## [TASK ITEM]
From the following material, say how many lines have "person" in them; write only the number.

## [PROVIDED DATA]
((
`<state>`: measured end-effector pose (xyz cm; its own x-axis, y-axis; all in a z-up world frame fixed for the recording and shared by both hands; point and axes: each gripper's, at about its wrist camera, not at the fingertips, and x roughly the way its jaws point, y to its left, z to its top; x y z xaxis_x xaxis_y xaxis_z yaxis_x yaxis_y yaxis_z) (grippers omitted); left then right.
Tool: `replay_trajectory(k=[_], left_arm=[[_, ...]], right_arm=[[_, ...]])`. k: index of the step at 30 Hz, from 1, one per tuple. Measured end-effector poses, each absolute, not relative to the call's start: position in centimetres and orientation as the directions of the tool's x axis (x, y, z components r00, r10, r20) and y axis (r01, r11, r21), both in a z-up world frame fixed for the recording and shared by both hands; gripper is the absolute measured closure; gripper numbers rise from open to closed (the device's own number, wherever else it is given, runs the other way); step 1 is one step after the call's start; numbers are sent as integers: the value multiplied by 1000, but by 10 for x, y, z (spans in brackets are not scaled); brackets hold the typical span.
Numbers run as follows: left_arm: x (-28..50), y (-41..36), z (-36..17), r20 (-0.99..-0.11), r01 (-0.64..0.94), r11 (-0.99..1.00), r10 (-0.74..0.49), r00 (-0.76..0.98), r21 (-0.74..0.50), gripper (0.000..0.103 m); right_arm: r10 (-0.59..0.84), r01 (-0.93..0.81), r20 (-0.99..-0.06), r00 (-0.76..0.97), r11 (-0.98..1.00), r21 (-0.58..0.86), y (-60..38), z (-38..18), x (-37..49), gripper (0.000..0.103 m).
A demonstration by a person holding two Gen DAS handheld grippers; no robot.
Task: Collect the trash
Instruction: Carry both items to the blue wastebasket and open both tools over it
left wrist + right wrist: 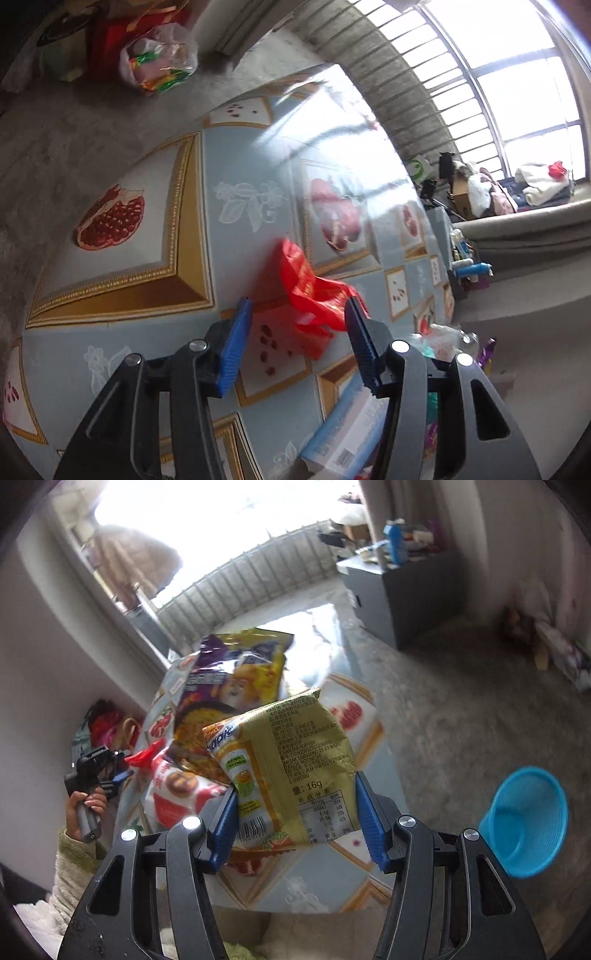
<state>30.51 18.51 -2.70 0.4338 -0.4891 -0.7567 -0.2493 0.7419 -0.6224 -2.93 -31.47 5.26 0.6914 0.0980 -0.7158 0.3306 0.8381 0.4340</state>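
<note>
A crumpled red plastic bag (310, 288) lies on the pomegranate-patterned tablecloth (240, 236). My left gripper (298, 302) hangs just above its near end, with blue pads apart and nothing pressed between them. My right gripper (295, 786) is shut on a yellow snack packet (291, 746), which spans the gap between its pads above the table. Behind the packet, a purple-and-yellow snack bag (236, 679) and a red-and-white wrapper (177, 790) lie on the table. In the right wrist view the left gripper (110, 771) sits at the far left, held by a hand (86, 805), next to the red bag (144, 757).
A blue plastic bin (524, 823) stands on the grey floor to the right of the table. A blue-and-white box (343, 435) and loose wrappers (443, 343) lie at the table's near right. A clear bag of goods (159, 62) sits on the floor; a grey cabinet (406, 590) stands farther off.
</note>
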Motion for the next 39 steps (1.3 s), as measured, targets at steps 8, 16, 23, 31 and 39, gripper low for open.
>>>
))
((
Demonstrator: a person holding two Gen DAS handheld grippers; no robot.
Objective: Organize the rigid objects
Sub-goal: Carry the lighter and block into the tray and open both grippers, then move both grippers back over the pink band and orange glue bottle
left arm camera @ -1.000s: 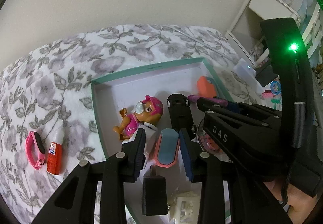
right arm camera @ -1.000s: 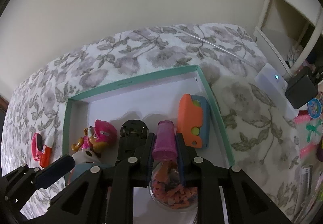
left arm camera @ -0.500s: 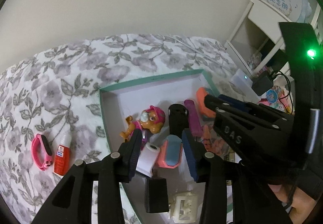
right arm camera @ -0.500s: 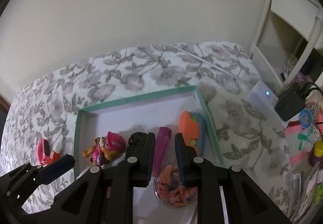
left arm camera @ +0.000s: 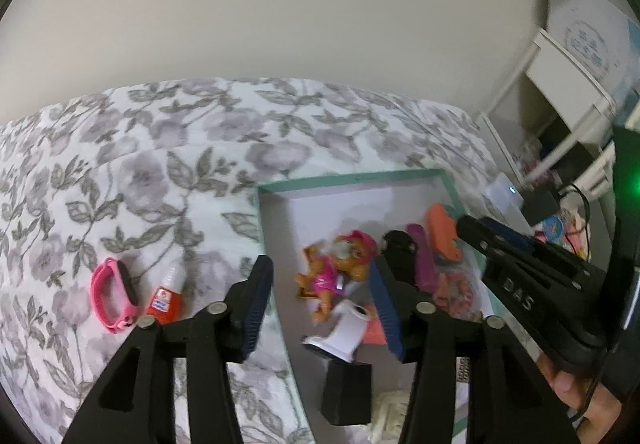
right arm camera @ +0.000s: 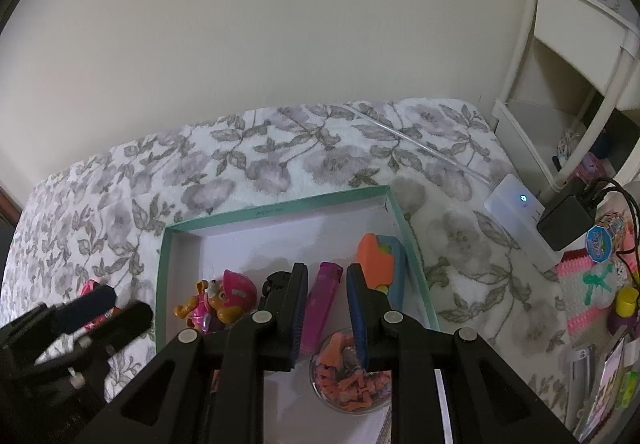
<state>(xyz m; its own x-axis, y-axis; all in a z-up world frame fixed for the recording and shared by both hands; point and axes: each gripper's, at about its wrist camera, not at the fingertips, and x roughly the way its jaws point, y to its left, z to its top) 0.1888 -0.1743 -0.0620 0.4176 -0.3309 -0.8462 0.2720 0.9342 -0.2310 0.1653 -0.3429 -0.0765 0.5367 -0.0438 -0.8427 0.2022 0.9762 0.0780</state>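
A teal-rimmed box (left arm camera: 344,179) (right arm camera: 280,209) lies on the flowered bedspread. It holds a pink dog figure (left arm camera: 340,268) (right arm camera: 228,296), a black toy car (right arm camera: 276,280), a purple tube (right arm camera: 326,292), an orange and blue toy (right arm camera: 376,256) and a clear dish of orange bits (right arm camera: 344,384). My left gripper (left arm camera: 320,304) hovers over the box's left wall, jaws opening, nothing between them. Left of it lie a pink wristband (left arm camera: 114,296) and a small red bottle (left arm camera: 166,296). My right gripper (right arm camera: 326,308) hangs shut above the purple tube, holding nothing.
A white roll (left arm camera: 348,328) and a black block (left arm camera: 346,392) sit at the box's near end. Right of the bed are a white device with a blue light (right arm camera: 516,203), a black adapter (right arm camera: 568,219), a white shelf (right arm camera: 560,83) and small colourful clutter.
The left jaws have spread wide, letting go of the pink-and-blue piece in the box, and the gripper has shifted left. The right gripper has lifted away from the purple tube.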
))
## [ANSWER TO THIS PROBLEM]
2